- [REQUIRED ACTION]:
Please take the lines from the one holding "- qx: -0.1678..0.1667" through the one holding "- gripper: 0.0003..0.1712" in the data below and copy them exactly.

- [SOURCE MATERIAL]:
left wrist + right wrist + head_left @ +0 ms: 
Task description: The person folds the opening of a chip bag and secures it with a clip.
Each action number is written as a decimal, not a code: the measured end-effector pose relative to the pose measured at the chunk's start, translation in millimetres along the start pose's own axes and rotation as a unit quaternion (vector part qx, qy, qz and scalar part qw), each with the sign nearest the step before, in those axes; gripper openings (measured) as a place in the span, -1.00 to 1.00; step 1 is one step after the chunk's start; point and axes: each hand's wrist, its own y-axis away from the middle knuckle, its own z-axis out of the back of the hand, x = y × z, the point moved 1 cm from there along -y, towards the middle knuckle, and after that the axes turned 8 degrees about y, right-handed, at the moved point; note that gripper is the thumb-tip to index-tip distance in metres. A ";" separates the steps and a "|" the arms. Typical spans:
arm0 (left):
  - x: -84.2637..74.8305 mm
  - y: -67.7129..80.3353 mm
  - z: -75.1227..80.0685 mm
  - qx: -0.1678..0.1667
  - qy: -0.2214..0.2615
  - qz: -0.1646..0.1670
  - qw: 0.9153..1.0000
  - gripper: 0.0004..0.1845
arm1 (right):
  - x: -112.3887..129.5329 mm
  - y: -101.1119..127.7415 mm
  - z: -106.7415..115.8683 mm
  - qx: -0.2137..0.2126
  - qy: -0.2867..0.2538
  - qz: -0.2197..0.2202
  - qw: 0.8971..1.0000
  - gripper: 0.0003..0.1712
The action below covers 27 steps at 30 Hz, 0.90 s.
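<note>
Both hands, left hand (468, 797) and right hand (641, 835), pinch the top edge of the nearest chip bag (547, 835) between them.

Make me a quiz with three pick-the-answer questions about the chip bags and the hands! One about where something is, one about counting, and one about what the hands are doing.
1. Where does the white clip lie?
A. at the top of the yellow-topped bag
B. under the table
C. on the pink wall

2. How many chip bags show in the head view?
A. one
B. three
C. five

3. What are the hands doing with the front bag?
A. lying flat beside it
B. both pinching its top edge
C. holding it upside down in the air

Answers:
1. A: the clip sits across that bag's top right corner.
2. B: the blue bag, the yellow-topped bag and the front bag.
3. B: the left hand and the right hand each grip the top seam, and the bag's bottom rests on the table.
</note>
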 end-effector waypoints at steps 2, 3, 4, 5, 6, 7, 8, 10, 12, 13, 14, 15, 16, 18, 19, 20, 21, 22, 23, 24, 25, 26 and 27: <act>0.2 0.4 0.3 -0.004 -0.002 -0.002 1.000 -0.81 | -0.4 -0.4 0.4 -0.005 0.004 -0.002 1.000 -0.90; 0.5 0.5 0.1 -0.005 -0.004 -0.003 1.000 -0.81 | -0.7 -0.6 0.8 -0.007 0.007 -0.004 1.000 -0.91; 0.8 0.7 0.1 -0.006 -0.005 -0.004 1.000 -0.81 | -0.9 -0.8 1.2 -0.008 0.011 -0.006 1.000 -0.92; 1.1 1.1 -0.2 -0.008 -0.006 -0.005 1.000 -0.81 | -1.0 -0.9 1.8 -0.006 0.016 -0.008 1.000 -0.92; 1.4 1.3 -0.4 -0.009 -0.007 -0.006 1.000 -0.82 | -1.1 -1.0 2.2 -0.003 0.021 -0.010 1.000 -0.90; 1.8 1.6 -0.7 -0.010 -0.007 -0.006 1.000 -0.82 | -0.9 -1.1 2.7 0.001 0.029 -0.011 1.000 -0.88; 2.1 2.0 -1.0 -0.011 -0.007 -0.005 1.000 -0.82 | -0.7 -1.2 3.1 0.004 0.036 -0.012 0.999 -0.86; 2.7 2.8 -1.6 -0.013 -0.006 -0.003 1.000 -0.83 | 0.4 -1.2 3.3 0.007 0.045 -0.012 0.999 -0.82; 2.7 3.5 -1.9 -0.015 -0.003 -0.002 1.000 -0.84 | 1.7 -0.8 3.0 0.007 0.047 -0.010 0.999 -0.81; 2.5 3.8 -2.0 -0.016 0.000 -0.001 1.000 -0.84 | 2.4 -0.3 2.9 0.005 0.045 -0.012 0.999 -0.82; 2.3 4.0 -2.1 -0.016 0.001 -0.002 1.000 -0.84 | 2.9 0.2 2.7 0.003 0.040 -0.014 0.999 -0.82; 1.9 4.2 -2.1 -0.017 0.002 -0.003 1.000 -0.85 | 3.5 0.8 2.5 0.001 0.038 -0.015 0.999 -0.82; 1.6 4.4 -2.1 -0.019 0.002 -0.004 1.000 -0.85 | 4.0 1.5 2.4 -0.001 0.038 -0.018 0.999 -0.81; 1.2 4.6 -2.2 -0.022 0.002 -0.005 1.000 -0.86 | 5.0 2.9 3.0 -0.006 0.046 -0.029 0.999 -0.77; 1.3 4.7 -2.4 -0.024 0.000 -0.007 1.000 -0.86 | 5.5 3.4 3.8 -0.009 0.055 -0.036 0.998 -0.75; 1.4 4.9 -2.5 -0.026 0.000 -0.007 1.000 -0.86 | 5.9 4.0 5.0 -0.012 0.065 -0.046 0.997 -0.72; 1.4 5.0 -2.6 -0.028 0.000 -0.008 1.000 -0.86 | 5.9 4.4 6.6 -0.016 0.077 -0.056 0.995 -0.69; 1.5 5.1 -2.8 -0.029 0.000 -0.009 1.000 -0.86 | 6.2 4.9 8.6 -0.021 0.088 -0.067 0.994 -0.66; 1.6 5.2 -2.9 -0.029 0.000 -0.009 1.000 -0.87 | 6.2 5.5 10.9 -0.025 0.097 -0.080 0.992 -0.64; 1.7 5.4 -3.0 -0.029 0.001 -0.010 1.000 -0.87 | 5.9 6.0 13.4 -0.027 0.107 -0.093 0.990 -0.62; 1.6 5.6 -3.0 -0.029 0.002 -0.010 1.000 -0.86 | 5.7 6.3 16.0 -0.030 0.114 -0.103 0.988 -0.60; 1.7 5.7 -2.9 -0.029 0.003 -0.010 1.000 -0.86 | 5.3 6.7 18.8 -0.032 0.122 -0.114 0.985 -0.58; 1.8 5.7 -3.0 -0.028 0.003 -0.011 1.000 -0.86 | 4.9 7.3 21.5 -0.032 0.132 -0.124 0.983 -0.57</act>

- [TASK RESPONSE]:
  - qx: -0.1678..0.1667
  - qy: -0.2214..0.2615
  - qz: -0.1646..0.1670
  - qw: 0.9153..1.0000
  - gripper: 0.0004..0.1845
arm1 (right):
  - x: -112.3887..129.5329 mm
  - y: -101.1119..127.7415 mm
  - z: -106.7415..115.8683 mm
  - qx: -0.2137..0.2126
  - qy: -0.2867..0.2538
  - qz: -0.2197..0.2202
  - qw: 0.8971..1.0000
  - gripper: 0.0003..0.1712

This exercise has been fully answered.